As the chart above displays, the average time spent reading a Door Drop by consumers across 28 days is 46 seconds. And this equates to £0.07 per minute of attention: the best result, matched only by Out of Home.
In an era when human interaction with brands can no longer be assumed, and ad avoidance is pervasive, the ability of the Door Drop channel to demonstrate that the channel holds consumer attention – alongside the effectiveness and efficiency metrics outlined earlier is invaluable.
RISING ENGAGEMENT WITH DEMOGRAPHICS
Younger audiences continue to present additional targeting opportunities for advertisers in the mail channel.
While all age groups measured have seen their Door Drop engagement increase since 2018, the under 35 category has overtaken the other two age cohorts and – despite those aged 55+ narrowing the gap during 2022 – they remain the most engaged age group overall.

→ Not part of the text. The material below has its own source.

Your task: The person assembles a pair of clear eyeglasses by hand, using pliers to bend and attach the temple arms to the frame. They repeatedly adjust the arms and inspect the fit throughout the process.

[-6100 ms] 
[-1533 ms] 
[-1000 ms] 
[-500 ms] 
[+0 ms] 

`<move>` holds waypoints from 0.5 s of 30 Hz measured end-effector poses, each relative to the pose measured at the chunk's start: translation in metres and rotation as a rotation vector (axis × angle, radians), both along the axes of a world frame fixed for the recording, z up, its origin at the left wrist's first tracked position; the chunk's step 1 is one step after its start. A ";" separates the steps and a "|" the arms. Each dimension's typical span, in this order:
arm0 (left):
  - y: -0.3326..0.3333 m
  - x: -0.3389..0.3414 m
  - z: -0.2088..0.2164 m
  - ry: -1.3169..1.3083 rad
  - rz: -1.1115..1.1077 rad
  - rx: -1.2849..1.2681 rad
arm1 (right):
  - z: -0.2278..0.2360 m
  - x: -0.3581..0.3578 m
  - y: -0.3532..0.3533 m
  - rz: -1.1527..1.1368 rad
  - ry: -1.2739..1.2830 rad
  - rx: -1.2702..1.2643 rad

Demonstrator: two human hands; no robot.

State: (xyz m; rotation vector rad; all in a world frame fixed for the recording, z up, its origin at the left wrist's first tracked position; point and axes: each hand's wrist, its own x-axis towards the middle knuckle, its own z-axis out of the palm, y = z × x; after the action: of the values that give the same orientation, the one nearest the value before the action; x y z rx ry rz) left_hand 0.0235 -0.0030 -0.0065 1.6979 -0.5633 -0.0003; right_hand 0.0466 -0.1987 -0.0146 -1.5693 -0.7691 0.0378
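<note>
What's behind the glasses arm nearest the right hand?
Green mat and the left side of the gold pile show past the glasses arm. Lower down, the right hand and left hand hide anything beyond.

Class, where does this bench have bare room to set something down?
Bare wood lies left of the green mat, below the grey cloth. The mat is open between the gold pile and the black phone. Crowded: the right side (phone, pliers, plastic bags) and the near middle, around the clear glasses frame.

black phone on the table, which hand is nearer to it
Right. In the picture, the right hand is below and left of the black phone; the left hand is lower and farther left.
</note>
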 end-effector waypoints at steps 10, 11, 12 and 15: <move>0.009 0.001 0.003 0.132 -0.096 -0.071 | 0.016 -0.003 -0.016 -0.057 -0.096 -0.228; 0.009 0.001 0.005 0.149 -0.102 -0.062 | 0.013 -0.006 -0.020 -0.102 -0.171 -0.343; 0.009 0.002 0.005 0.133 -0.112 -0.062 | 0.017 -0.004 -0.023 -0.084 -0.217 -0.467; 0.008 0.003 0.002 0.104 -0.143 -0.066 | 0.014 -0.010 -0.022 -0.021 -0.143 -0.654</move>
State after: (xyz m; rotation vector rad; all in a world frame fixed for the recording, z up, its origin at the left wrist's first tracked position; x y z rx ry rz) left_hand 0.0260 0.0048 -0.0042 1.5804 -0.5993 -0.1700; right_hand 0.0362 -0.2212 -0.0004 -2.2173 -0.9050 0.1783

The growing use of the Door Drop channel among multiple, diverse sectors is indicative of it offering flexibility and effectiveness – even in an era dominated by digital advertising.
The chart below provides a perspective on the key advertiser sectors responsible for Door Drop volumes. Roughly the same number of sectors have seen volumes increase this year compared to last year, with some larger sectors experiencing modest double-digit growth (e.g., supermarkets were around +10%) and others with smaller increases, but plenty of opportunity to grow volumes (such as local and national tradespersons).
The days of major Door Drop-using brands distributing hundreds of millions of them every year may be gone, but the client base using the medium is now much bigger and more widespread. The supermarket, retail, tradesperson, and charity sectors have particularly sustained volumes.
At a time when performance marketing is struggling to prove its effectiveness in the face of muted consumer demand – as evidenced by the 60% decline in response effectiveness noted over the past three years in the DMA's CMO Effectiveness Toolkit – advertisers are placing a lot of confidence in Door Drops as one of the key channels to help buck this trend.
ROOM FOR OPTIMISM
It is encouraging to see the channel continuing to perform strongly. With issues around paper prices, industrial action, and instability in government behind us, we are increasingly hopeful of seeing more businesses and their marketers taking advantage of Door Drop performance this year.
The scale and unpredictable nature of global events in recent years has shown us that predictions are difficult, but if projections for inflation to fall into 2024 are accurate, then 2023 may bring a reverse of what we have seen, with volume and spend growing once again.
Notes to editors
*The DMA’s partnership with JICMAIL has merged the trade body’s industry data with the industry-standard audience measurement, resulting in a greater understanding into contributing factors behind annual volumes and spends.